▶ **TASK DESCRIPTION**
Leave the images out. Give every line below again, precisely.

RECORDS SHOWN below:

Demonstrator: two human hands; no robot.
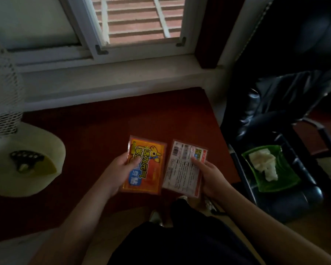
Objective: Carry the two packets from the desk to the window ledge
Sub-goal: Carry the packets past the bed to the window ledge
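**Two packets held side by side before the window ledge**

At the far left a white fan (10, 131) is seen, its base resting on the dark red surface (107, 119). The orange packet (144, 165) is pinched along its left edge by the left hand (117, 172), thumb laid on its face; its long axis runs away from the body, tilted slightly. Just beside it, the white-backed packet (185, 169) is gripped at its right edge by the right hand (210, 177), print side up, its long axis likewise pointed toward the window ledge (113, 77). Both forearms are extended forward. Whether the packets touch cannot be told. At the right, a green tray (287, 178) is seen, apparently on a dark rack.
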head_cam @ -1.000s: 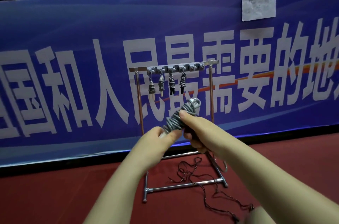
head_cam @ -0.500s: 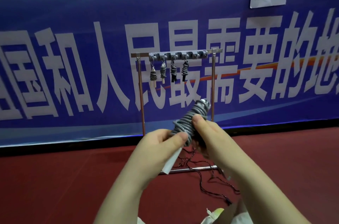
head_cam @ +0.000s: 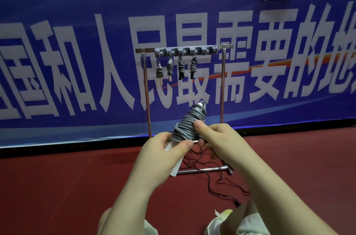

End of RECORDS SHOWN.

▶ **ANSWER TO THIS EXERCISE**
Demonstrator: two human hands; no robot.
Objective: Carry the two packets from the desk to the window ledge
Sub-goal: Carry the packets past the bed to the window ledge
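**Two packets held side by side before the window ledge**

At the far left a white fan (10, 131) is seen, its base resting on the dark red surface (107, 119). The orange packet (144, 165) is pinched along its left edge by the left hand (117, 172), thumb laid on its face; its long axis runs away from the body, tilted slightly. Just beside it, the white-backed packet (185, 169) is gripped at its right edge by the right hand (210, 177), print side up, its long axis likewise pointed toward the window ledge (113, 77). Both forearms are extended forward. Whether the packets touch cannot be told. At the right, a green tray (287, 178) is seen, apparently on a dark rack.
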head_cam @ -1.000s: 
head_cam @ -0.500s: 
head_cam @ +0.000s: 

No additional work remains on the exercise.